◆ **What you need to do**
Check each line of the material that follows, and copy those holding the string "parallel".

◆ **Data in this exercise**

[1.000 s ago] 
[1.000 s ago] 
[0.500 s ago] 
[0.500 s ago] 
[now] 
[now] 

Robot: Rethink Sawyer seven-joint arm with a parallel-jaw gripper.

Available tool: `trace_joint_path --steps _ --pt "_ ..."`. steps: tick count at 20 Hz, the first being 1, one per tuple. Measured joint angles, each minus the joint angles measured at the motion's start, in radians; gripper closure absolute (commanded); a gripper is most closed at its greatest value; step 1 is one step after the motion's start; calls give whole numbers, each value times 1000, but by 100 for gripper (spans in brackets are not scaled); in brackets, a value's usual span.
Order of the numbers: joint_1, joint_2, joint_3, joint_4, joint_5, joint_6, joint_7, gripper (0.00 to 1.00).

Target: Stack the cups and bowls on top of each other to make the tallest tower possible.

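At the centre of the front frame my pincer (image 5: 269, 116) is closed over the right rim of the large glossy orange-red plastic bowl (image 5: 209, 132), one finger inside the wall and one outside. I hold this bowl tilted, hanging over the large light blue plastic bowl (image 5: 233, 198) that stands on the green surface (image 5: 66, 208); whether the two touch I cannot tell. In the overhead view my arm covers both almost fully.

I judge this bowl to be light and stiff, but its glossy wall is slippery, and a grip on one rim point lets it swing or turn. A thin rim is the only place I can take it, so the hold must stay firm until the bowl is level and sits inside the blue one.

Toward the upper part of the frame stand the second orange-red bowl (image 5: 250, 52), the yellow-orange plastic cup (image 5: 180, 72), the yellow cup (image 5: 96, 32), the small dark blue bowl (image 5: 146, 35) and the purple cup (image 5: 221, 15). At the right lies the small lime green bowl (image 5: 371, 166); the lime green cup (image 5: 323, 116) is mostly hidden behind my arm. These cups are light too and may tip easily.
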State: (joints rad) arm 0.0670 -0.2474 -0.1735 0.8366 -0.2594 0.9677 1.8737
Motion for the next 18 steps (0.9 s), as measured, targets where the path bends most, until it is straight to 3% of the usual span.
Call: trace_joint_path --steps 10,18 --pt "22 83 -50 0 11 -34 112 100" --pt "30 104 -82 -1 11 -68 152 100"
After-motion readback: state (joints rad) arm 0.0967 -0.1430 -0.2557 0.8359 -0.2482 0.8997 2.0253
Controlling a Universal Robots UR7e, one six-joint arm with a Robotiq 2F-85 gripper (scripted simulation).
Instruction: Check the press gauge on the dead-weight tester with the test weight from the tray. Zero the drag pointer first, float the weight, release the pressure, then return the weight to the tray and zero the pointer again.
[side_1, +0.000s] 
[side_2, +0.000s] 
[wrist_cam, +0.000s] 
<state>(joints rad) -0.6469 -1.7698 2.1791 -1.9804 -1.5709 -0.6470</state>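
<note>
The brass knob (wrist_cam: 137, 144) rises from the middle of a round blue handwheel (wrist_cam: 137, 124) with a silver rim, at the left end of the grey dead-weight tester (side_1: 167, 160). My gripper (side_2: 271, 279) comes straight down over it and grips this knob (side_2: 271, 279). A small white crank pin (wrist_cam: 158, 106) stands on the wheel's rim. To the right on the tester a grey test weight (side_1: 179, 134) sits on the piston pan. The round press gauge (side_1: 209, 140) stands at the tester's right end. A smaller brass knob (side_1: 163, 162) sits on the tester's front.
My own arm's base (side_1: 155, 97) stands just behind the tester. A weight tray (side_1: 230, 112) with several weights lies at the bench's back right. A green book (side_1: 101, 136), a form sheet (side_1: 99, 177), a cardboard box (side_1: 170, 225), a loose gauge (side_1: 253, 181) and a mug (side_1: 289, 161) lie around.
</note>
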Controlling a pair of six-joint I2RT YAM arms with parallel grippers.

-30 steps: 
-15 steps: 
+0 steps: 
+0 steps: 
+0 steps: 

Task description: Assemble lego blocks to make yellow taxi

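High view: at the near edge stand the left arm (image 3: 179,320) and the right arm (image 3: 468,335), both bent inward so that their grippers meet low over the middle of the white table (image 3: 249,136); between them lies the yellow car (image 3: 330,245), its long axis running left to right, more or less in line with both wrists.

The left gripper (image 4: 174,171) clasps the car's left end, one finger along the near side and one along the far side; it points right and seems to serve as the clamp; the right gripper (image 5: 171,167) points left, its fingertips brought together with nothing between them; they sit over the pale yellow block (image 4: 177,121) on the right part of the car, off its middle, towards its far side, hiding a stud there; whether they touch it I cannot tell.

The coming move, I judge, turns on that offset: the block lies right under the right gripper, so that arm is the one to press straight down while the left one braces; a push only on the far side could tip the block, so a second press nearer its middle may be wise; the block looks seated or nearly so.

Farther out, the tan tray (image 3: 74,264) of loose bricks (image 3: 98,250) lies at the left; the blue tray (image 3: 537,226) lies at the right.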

◆ **Written answer**
Robot: Rethink Sawyer seven-joint arm with a parallel-jaw gripper.
Controlling a pair of six-joint I2RT YAM arms with parallel grippers.

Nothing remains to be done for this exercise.